[Exercise prompt]
Across the records that follow, determine how many lines contain "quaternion" and give only the resulting number.
=== Begin Enclosure ===
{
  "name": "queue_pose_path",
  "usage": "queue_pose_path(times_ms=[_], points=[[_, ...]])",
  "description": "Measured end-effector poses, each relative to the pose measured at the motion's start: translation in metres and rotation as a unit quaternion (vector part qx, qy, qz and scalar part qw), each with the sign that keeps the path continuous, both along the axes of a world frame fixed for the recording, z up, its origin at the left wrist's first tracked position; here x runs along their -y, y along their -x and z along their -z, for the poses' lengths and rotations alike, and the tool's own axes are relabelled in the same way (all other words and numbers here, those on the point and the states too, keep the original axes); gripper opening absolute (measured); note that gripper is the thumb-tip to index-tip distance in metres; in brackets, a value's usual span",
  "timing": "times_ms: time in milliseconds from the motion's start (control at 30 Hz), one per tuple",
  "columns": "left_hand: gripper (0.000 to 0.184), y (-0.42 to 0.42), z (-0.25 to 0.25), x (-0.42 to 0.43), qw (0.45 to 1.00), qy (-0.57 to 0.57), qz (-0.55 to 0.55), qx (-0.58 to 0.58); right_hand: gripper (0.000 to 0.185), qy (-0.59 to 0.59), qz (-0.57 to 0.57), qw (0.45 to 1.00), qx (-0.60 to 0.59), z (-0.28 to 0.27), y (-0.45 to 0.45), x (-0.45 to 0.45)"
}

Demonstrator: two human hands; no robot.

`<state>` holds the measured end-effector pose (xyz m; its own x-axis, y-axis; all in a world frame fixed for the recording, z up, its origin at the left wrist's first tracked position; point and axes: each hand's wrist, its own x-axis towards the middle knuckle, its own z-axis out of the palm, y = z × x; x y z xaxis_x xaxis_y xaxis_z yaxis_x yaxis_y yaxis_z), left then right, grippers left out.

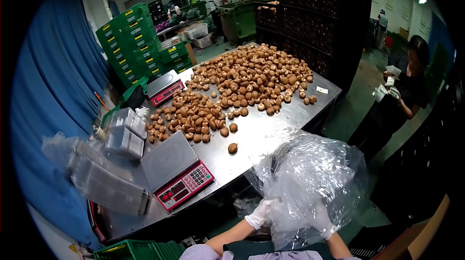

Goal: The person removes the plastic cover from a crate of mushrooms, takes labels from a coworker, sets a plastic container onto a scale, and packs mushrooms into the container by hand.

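Note:
A large clear plastic bag [315,177] bulges at the table's front right corner, partly over the edge. My left hand [260,214], in a white glove, is closed on the bag's lower left side. My right hand [322,220], also gloved, lies behind or within the film at the lower right; its fingers are blurred by the plastic. Brown mushrooms [256,76] are heaped on the metal table [218,163], with one single mushroom [232,148] near the bag. A red scale [172,165] with a grey plate stands left of the hands.
Clear plastic trays [106,182] are stacked at the left, beside a blue curtain [58,90]. A second scale [164,85] stands farther back. Green crates [128,42] and dark crates [310,13] rise behind. A person [404,90] at the right holds papers.

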<state>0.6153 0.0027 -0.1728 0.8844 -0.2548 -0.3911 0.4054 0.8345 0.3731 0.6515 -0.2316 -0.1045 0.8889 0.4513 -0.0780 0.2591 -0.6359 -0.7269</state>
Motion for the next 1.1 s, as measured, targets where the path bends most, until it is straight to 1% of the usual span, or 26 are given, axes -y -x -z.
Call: queue_pose_path(times_ms=[67, 100, 133, 167, 233, 267, 300, 333, 367, 400, 433, 500, 567, 633, 700, 767, 800, 833, 867, 900, 933, 967, 1000, 1033, 1067, 1100], points=[[0.026, -0.015, -0.024, 0.002, 0.997, -0.076, 0.014, -0.009, 0.050, 0.031, -0.023, 0.999, -0.017, -0.046, -0.005, 0.006], [0.028, -0.021, -0.043, 0.006, 0.988, -0.148, -0.017, 0.032, 0.048, 0.042, -0.018, 0.994, -0.097, -0.064, -0.009, 0.010], [0.025, -0.036, -0.049, -0.005, 0.995, -0.097, 0.016, 0.001, 0.046, 0.051, -0.014, 0.983, -0.176, -0.073, -0.014, 0.012], [0.026, -0.049, -0.053, -0.010, 0.996, -0.086, 0.017, 0.008, 0.040, 0.023, -0.182, 0.973, 0.141, -0.037, -0.024, 0.033], [0.027, -0.083, -0.065, -0.012, 0.996, -0.060, 0.008, 0.060, 0.030, -0.120, -0.070, 0.972, 0.190, -0.044, -0.046, 0.047], [0.028, -0.097, -0.071, -0.007, 0.995, -0.042, 0.009, 0.088, 0.023, -0.227, 0.064, 0.972, 0.012, -0.058, -0.058, 0.057], [0.029, -0.110, -0.077, 0.003, 0.993, -0.017, 0.015, 0.118, 0.022, -0.264, 0.129, 0.955, -0.036, -0.046, -0.084, 0.087], [0.030, -0.120, -0.083, 0.015, 0.988, 0.018, 0.025, 0.149, 0.023, -0.387, 0.166, 0.906, 0.045, -0.068, -0.097, 0.076], [0.031, -0.129, -0.087, 0.028, 0.981, 0.063, 0.044, 0.179, 0.033, -0.544, 0.230, 0.807, -0.007, -0.022, -0.132, 0.102], [0.033, -0.137, -0.090, 0.043, 0.971, 0.104, 0.066, 0.203, 0.030, -0.678, 0.228, 0.698, -0.021, 0.007, -0.158, 0.109], [0.035, -0.139, -0.088, 0.051, 0.948, 0.223, 0.126, 0.188, 0.030, -0.714, 0.236, 0.656, -0.062, 0.027, -0.175, 0.108], [0.035, -0.152, -0.096, 0.071, 0.943, 0.214, 0.135, 0.217, 0.031, -0.695, 0.202, 0.663, -0.191, 0.057, -0.190, 0.084], [0.034, -0.171, -0.109, 0.074, 0.955, 0.149, 0.092, 0.240, 0.031, -0.632, 0.098, 0.682, -0.356, 0.062, -0.165, 0.033], [0.034, -0.193, -0.122, 0.055, 0.964, 0.047, 0.025, 0.262, 0.031, -0.580, 0.004, 0.652, -0.489, 0.049, -0.130, -0.011], [0.034, -0.218, -0.136, 0.008, 0.960, -0.090, -0.025, 0.265, 0.032, -0.556, -0.043, 0.607, -0.567, 0.032, -0.102, -0.033], [0.033, -0.197, -0.204, -0.036, 0.961, -0.201, 0.015, 0.188, 0.032, -0.555, -0.049, 0.587, -0.587, 0.015, -0.092, -0.029], [0.030, -0.175, -0.236, -0.040, 0.952, -0.273, -0.048, 0.126, 0.032, -0.561, -0.039, 0.588, -0.581, 0.008, -0.092, -0.015], [0.029, -0.182, -0.217, -0.067, 0.912, -0.376, -0.048, 0.157, 0.033, -0.564, -0.026, 0.599, -0.567, 0.000, -0.095, 0.000], [0.024, -0.169, -0.228, -0.063, 0.899, -0.402, -0.090, 0.149, 0.033, -0.559, -0.010, 0.623, -0.546, -0.008, -0.100, 0.016], [0.022, -0.166, -0.218, -0.081, 0.763, -0.563, -0.109, 0.300, 0.033, -0.538, 0.014, 0.668, -0.514, -0.017, -0.106, 0.033], [0.021, -0.167, -0.208, -0.096, 0.577, -0.682, -0.122, 0.432, 0.033, -0.495, 0.037, 0.729, -0.472, -0.024, -0.113, 0.049], [0.021, -0.161, -0.217, -0.089, 0.577, -0.680, -0.118, 0.436, 0.031, -0.274, 0.071, 0.887, -0.366, -0.036, -0.124, 0.073], [0.019, -0.149, -0.234, -0.078, 0.681, -0.648, -0.091, 0.330, 0.028, -0.312, 0.023, 0.911, -0.267, -0.035, -0.132, 0.084], [0.018, -0.141, -0.242, -0.072, 0.768, -0.601, -0.061, 0.213, 0.023, -0.227, 0.019, 0.960, -0.163, -0.077, -0.127, 0.091], [0.018, -0.141, -0.239, -0.067, 0.770, -0.599, -0.058, 0.210, 0.018, -0.126, 0.037, 0.991, -0.039, -0.129, -0.115, 0.088], [0.020, -0.142, -0.235, -0.058, 0.746, -0.631, -0.023, 0.210, 0.017, -0.117, 0.034, 0.988, 0.092, -0.147, -0.109, 0.088]])
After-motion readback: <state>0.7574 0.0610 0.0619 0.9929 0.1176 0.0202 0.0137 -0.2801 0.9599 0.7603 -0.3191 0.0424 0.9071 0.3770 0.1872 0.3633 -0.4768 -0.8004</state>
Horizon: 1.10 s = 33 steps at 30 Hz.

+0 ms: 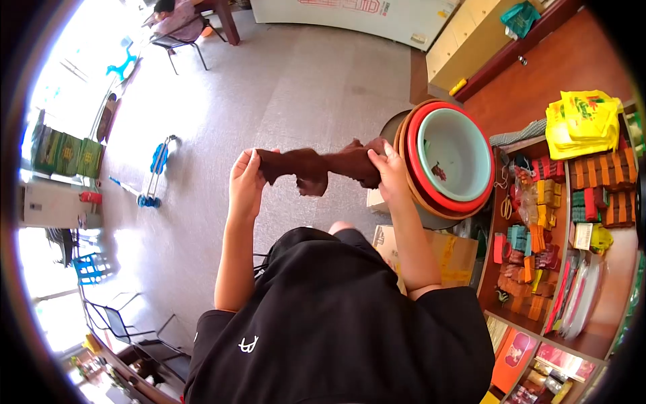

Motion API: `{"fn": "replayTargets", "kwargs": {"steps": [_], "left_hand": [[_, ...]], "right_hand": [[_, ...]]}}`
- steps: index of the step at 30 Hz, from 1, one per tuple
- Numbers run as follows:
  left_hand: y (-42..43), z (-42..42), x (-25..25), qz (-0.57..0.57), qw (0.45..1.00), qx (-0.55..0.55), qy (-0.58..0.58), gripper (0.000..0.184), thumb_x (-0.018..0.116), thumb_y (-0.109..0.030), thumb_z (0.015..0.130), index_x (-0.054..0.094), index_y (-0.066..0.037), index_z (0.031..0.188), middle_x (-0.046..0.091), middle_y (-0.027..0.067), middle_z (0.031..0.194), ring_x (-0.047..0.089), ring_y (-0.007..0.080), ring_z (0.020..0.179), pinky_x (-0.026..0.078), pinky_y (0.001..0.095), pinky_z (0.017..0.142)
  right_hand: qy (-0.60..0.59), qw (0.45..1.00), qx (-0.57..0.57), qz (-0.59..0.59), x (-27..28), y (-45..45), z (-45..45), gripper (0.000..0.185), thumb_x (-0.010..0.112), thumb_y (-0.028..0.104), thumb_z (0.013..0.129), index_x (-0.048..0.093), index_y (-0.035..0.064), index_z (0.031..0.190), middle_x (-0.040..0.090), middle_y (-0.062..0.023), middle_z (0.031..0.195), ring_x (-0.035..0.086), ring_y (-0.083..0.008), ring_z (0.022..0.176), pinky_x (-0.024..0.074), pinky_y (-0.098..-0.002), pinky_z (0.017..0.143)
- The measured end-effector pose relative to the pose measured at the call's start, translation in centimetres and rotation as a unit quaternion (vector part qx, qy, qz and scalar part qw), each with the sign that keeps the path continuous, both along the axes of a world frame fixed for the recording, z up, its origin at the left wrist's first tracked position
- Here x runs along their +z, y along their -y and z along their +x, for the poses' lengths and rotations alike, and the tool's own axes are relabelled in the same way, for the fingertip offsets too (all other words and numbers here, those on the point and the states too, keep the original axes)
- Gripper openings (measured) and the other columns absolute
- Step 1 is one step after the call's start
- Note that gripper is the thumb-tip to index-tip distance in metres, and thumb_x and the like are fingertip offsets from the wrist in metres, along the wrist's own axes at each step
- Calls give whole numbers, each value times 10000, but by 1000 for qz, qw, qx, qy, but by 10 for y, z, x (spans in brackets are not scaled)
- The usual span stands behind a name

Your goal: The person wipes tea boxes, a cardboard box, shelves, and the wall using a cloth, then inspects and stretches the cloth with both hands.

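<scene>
A dark brown piece of soft cloth point(306, 165) is stretched sideways in front of me, above the floor. My left hand point(246, 182) pinches its left end, with the thumb on top. Its right end is gripped between the thumb and fingers of my right hand point(391, 174). The cloth narrows and looks twisted in the middle, and a loose flap hangs below it. What kind of item it is, I cannot make out. Just beyond my right hand stand nested basins, a pale blue-green basin point(437, 138) inside a red basin point(418, 158).
A cardboard box point(431, 252) sits below the basins. Shelves point(565, 236) with packaged goods and yellow bags point(584, 124) line the right. A blue folding trolley point(156, 172) stands on the floor point(289, 81) at left. A person point(178, 19) sits at the back left; a chair point(118, 323) is lower left.
</scene>
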<state>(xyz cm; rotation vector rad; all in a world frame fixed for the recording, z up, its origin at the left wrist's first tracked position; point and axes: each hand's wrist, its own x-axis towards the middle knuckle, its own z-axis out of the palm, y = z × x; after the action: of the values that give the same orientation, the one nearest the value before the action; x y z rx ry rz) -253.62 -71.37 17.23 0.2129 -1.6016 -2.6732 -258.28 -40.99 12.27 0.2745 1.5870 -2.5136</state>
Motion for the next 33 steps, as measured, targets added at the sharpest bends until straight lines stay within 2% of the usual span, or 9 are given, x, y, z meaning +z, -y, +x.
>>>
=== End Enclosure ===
[Answer space]
2